The following table summarizes the changes in the allowance for loan losses
for the periods indicated. Real estate includes both residential and commercial
real estate.

3 Months Year 3 Months
Ended Ended Ended
(Dollars in thousands) 3/31/03 12/31/02 3/31/02
------- -------- --------

Beginning Balance .......... $ 4,546 $ 4,809 $ 4,809
Provisions: ................ -- -- --
Loans charged off:
Real estate ......... (1) -- --
Commercial .......... (204) (221) --
Consumer ............ (45) (89) (24)
-------- -------- --------
Total charged off (250) (310) (24)
Recoveries:
Real estate ......... 92 18 6
Commercial .......... 78 18 3
Consumer ............ 6 11 4
-------- -------- --------
Total recoveries ........... 176 47 13
-------- -------- --------
Net charge-offs ............ (74) (263) (11)
-------- -------- --------
Ending Balance ............. $ 4,472 $ 4,546 $ 4,798
======== ======== ========

NON-INTEREST INCOME

Total non-interest income includes service charges on deposit products;
fees received in connection with the sale of nondepository products and
services, including fiduciary and investment advisory services offered through
DNB Advisors; securities brokerage products and services and insurance brokerage
products and services offered through DNB Financial Services; and other sources
of income such as increases in the cash surrender value of bank owned life
insurance, net gains on sales of investment securities and other real estate
owned ("OREO") properties. In addition, DNB receives fees for cash management,
merchant services, debit cards, safe deposit box rentals, check cashing, lockbox
services and similar activities.

For the three month period ended March 31, 2003, non-interest income was
$674,000 compared to $548,000 for the same period in 2002. Service charges
increased $53,000 to $299,000 for the three month period ended March 31, 2003,
compared with the same period in 2002. The increase in service charge income is
due, in general, to increased overdraft fees and minimum account balance
charges.
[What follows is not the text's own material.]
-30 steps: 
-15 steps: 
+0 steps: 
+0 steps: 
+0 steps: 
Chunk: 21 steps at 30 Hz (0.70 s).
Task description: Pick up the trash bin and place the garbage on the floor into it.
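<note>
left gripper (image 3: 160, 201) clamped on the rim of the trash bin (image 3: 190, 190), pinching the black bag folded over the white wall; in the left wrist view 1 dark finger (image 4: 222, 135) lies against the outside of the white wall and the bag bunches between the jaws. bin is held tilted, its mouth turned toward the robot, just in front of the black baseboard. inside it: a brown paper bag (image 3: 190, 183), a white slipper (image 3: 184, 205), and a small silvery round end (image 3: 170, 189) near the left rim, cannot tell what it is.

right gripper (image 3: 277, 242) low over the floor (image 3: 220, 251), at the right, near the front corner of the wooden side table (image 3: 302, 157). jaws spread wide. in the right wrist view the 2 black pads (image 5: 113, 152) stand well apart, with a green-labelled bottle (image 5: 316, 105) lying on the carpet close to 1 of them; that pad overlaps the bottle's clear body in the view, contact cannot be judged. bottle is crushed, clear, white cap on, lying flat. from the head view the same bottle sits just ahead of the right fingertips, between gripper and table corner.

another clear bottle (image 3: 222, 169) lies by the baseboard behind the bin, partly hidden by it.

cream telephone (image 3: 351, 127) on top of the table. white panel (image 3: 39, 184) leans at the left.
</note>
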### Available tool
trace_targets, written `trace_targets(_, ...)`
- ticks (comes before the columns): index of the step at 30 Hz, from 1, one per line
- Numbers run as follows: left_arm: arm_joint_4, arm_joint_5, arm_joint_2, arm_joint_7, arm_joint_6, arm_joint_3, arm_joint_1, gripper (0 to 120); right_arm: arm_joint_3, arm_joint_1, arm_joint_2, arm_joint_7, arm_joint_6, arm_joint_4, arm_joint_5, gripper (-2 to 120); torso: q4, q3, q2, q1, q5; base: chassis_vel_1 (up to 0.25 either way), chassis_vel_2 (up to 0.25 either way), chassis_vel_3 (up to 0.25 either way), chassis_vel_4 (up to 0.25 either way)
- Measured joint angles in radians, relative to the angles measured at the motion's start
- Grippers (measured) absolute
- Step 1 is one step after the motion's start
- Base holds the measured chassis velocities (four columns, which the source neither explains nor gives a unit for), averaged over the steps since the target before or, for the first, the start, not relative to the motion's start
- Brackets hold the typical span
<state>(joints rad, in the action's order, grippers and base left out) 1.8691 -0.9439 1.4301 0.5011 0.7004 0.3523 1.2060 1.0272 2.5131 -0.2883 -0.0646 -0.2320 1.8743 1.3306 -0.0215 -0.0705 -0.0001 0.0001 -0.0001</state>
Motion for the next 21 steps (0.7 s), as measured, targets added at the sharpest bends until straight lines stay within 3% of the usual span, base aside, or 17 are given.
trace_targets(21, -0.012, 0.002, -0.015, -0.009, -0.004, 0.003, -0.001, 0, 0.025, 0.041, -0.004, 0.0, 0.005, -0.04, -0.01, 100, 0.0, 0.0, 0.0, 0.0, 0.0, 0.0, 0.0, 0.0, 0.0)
Non-interest income also increased due to a net increase of $40,000 in
commissions on products sold by DNB's Wealth Management Group. Other
non-interest income rose $24,000, due mainly to higher levels of cash
management, debit card and safe deposit box fees.

NON-INTEREST EXPENSE

Non-interest expense includes salaries & employee benefits, furniture &
equipment, occupancy, professional & consulting fees as well as marketing,
printing & supplies and other less significant expense items.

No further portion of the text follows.